Bu davranışın en mükemmel örneğini Peygamber Efendimiz (S.A.V) bizzat göstermiştir. Oğlu İbrâhim henüz bebekken hastalanıp vefat ettiğinde Peygamberimizin kalbi hüzünle dolmuş ve gözlerinden yaş akmıştı. “Sen de mi ağlıyorsun ey Allah’ın Resulü?” diye sorulunca, “Bu merhamettir.” buyurarak, “Gözümüz yaş döker, kalbimiz hüzün çeker, fakat Rabbimizi razı etmeyecek söz sarf etmeyiz. Ey İbrâhim! Senin ayrılmandan bizler üzgünüz!” şeklinde sözlerini noktalamıştır.
Rehberimiz, Resulullah Efendimiz (S.A.V) burada hüzünlü ve kederli zamanlarımızda olması gerekenin Allah’a karşı isyankâr olmayıp, Ona güvenmek olduğunu buyurmaktadır.
Dolayısıyla bizler üzüntülü ve kederli hallerimizde Allah’a dosdoğru bir şekilde güvenmeli, dayanmalı ve bize her hâlükârda iyilik ettiğine iman etmeliyiz.

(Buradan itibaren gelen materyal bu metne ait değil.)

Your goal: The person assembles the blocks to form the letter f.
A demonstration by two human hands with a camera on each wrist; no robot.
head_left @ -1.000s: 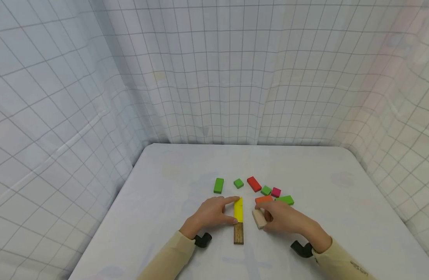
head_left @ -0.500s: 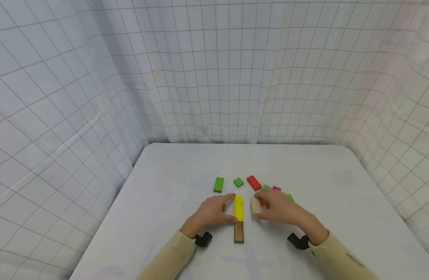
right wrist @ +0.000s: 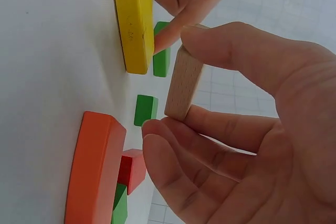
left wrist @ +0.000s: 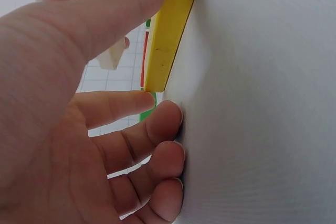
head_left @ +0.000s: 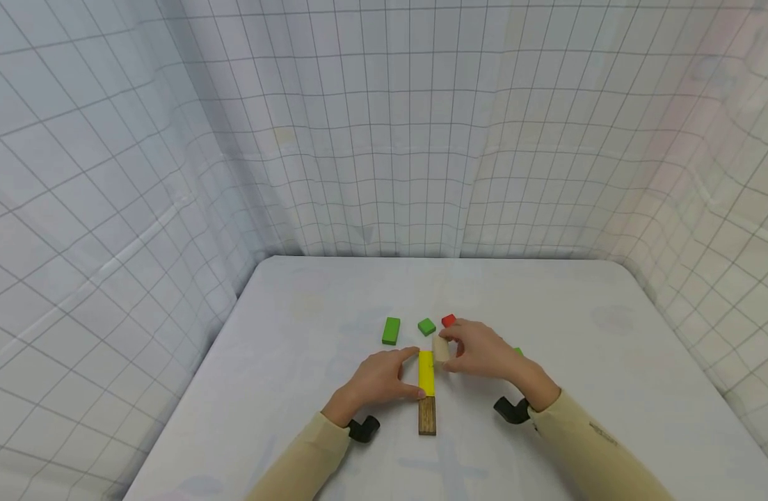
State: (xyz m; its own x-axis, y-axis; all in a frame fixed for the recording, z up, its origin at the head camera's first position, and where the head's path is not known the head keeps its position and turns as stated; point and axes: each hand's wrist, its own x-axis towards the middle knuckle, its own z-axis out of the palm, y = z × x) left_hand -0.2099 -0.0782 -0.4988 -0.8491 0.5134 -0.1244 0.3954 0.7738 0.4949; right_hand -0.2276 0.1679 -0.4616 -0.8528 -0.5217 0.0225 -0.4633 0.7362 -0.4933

Zira bizler zor zamanlarımızda tepkisel ya da vurdumduymaz bir tavırla hareket etmemeli, üzüntü ve kederlerimizin de Allah’ın kontrolünde olduğunun idrakinde olmalıyız. Bu, sabrımızın ilk merhalesidir.
İkinci merhalesi ise Allah’ı hoşnut edecek eylemlere kararlılıkla devam etmemizdir.
Bu şekilde davranmaya gayret ederek üzüntü ve kederlerimizi, sinir ve öfkemizi doğru yönetmeli, dünya ve ahiretimizi ihya edecek şekilde, onlarla baş etmenin yol haritasını izlemeliyiz.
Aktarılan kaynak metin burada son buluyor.